**YOUR ASSIGNMENT**
List each line of the data in which the string "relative" appears.

==== PROVIDED DATA

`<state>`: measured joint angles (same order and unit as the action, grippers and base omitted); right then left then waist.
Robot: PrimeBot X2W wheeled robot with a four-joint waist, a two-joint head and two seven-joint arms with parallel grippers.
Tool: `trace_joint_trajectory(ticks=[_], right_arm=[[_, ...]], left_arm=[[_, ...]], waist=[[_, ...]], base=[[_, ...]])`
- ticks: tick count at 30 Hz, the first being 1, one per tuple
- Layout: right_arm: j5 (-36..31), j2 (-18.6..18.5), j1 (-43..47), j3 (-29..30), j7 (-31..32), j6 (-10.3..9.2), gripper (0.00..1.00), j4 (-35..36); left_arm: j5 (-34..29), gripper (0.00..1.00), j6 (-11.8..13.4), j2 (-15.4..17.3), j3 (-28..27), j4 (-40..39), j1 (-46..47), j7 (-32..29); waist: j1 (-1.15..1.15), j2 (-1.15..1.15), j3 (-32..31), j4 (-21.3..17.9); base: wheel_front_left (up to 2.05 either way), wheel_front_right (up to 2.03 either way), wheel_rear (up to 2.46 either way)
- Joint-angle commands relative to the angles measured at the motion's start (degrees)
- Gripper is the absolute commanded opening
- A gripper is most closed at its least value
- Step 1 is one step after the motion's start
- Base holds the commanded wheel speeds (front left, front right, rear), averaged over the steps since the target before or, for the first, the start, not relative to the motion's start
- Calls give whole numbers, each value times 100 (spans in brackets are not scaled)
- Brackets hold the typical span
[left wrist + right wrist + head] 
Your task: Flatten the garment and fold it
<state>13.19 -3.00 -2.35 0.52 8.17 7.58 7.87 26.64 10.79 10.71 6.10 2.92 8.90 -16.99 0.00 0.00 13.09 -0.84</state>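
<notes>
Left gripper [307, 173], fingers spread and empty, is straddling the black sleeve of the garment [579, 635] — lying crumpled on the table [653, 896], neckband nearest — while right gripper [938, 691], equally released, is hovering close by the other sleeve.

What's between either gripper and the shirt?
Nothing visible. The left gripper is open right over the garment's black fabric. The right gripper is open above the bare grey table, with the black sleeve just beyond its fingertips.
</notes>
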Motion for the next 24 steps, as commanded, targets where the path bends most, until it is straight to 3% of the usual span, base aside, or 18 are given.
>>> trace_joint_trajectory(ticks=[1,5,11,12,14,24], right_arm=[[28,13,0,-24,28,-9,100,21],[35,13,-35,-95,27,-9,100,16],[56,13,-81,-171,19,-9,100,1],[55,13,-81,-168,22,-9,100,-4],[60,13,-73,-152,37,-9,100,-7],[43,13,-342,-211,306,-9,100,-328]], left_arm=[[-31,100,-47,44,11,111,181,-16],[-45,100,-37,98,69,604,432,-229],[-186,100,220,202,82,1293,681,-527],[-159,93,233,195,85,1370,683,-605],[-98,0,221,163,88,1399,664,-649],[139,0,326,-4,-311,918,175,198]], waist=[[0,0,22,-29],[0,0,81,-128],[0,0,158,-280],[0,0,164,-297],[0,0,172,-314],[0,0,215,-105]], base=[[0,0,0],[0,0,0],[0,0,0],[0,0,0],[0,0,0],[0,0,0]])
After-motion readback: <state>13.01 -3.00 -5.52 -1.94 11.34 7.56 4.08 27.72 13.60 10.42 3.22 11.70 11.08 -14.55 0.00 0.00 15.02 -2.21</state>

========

**TASK SOLUTION**
- Joint-angle commands relative to the angles measured at the motion's start (degrees)
- Base holds the commanded wheel speeds (front left, front right, rear), averaged over the steps since the target before or, for the first, the start, not relative to the motion's start

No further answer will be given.